Thank you all for the entertaining and informative replies. It sounds like a large construction site only appears to be chaos to my untrained eyes. However, it is really a giant pile of much smaller tasks, each getting completed on its own. So, the guy paving our new parking lot doesn’t need to know anything about hanging the light fixtures in the new gym. However, the paving guy may want to know to hold off on his paving until after all the heavy, concrete-crunching cranes get done with their work. So, there is a site supervisor who makes sure that every trade knows when it is okay to do his/her thing.

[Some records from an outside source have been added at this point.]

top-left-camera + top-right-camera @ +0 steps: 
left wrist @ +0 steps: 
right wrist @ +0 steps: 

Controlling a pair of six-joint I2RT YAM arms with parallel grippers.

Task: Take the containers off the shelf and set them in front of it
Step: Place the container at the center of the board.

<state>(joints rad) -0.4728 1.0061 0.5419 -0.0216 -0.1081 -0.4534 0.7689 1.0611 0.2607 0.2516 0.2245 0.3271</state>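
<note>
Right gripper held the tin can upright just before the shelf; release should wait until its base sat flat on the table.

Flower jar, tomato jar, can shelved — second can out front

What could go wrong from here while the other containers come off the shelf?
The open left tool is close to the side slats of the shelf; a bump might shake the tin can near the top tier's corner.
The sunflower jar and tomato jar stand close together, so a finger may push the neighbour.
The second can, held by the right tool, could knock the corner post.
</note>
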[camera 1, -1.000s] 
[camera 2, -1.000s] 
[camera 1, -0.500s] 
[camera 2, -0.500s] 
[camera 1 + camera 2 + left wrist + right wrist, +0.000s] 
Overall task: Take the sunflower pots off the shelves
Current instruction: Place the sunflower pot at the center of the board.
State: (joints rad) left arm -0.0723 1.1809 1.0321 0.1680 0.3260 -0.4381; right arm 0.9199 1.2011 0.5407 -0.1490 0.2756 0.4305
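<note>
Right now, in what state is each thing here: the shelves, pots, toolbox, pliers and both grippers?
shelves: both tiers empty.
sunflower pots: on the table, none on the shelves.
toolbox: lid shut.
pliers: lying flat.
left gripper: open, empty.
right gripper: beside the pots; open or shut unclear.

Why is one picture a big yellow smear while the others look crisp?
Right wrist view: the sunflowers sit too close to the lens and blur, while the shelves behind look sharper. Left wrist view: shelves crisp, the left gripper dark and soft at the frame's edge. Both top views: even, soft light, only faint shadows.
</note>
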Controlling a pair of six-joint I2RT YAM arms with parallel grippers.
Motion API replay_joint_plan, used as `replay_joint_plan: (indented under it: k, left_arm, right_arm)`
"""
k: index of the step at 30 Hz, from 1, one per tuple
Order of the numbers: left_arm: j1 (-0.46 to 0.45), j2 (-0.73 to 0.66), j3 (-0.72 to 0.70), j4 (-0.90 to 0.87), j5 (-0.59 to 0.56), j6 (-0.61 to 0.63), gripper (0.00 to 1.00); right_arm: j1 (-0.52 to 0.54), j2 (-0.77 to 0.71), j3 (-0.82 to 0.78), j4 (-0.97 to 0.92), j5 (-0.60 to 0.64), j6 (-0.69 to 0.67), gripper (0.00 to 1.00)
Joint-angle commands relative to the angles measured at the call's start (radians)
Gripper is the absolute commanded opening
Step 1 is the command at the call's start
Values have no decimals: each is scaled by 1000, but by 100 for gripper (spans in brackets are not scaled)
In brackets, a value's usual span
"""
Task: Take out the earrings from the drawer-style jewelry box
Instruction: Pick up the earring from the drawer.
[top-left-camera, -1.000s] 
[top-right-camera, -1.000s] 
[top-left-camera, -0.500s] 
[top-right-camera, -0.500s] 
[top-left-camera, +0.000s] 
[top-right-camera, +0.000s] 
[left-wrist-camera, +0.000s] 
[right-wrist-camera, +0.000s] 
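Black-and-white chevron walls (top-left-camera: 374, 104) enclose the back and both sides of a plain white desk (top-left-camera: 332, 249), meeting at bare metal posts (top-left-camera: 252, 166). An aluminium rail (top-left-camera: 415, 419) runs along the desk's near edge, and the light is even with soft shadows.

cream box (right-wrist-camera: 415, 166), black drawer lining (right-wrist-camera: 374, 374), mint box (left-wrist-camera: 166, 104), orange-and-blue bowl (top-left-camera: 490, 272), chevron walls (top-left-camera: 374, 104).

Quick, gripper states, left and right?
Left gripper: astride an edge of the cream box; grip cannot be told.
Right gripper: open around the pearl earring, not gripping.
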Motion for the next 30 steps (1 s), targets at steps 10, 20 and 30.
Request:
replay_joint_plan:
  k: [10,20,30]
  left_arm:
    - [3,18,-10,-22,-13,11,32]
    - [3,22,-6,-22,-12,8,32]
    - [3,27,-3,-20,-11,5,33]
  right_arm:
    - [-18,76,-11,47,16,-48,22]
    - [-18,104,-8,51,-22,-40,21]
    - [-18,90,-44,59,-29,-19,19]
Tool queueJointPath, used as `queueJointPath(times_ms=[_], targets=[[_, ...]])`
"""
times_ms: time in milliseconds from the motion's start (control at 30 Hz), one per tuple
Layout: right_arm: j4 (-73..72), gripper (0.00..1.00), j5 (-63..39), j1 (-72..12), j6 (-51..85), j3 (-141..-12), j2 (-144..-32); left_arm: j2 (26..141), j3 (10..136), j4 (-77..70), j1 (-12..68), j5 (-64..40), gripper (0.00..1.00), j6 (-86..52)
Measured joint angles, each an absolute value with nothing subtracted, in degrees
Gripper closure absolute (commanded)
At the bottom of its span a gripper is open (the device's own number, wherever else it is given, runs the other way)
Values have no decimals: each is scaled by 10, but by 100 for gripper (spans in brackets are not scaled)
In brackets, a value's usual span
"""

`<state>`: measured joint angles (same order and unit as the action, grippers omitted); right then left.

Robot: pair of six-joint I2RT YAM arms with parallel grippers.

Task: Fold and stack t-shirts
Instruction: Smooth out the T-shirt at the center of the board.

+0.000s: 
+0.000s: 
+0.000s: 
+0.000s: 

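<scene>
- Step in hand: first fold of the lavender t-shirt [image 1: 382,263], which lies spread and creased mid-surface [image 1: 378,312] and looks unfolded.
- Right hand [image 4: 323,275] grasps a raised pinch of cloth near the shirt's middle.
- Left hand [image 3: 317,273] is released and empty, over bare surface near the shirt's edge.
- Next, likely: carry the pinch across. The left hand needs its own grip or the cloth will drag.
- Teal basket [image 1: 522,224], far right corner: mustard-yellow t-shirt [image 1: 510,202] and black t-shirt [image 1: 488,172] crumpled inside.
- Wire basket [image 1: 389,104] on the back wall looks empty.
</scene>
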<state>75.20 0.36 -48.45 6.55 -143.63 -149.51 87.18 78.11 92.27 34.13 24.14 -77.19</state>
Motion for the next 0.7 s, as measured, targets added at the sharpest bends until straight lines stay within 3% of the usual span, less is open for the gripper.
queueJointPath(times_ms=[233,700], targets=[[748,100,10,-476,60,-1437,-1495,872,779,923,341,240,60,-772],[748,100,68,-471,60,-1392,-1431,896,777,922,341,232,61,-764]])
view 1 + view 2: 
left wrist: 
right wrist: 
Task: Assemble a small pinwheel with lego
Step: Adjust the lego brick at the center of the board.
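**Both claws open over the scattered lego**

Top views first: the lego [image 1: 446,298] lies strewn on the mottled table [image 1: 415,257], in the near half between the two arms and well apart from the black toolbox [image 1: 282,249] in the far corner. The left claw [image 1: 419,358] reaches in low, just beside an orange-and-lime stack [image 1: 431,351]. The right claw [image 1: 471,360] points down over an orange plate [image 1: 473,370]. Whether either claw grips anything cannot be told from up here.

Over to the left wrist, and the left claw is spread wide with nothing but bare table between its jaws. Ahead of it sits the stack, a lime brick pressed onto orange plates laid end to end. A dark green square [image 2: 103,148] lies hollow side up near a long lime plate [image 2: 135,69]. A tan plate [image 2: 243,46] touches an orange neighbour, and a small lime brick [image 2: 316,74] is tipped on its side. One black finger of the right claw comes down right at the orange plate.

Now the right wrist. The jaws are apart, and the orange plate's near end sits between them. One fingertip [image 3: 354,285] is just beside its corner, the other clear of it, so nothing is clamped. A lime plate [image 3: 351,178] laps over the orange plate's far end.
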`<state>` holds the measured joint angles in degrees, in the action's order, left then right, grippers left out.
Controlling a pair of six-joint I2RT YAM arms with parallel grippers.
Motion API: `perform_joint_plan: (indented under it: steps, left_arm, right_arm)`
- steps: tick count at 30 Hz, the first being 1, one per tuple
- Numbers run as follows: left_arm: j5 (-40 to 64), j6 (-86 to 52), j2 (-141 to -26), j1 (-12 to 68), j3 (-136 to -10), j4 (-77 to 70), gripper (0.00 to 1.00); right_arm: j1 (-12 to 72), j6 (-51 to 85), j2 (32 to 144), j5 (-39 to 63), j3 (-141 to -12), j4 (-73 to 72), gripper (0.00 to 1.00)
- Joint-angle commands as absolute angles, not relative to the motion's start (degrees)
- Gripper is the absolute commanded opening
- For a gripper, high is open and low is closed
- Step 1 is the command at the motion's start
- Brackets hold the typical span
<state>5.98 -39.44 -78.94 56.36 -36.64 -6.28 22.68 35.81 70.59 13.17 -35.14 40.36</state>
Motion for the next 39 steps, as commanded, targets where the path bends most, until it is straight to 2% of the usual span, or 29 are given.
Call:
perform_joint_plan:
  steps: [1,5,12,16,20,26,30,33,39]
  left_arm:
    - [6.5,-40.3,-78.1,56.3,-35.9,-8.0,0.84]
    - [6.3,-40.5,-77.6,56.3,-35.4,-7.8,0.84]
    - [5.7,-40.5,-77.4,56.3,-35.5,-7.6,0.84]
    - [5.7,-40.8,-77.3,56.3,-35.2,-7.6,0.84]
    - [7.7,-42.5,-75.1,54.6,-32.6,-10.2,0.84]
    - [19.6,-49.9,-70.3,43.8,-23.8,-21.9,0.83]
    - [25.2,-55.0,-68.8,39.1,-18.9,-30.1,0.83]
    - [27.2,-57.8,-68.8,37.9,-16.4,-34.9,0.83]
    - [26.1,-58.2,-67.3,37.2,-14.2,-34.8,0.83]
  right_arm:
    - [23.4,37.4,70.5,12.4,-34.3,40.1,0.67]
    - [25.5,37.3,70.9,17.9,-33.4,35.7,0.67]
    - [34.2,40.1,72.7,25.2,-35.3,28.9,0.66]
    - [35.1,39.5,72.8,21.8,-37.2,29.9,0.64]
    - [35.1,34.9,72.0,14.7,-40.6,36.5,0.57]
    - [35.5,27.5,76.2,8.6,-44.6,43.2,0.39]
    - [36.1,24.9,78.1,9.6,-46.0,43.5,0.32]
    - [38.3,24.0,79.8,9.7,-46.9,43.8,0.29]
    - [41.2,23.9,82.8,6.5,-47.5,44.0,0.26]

The Hyatt in Kansas City is a well-known disaster of a building in active use when it failed. What about other similar failures that were discovered before disaster ensued? For example, freeway interchanges fascinate me. Living near Houston, Austin, and San Antonio, I have seen many interchanges in various levels of construction. It amazes me that these long, curving, slender bridges can be built from opposite ends and meet properly in the middle. Have there been instances where a flyover is being installed and, when the two ends meet, it is discovered that they are offset by a few feet and cannot be mated? How do they fix it?

Surveyors with modern laser equipment can keep a centerline pretty darned accurate. For overpasses, it’s not all that challenging because you can just drop a plumb bob to see if you’re where you should be, at least horizontally (not that that’s actually how they do it). And if you’re only an inch off, you can sort of split the difference with the final form.

More amazing to me are the tunnels dug from both ends. As I recall, the Chunnel met with only a few centimeters difference. But in the 1860s Chicago dug a tunnel two miles long out under Lake Michigan, to bring in fresh water from far offshore. The workers started at both ends and obviously had no way to see into or out of the tunnel, and the lasers were quite primitive kerosene-powered affairs. Yet when the two drifts met, the centers were only four inches apart.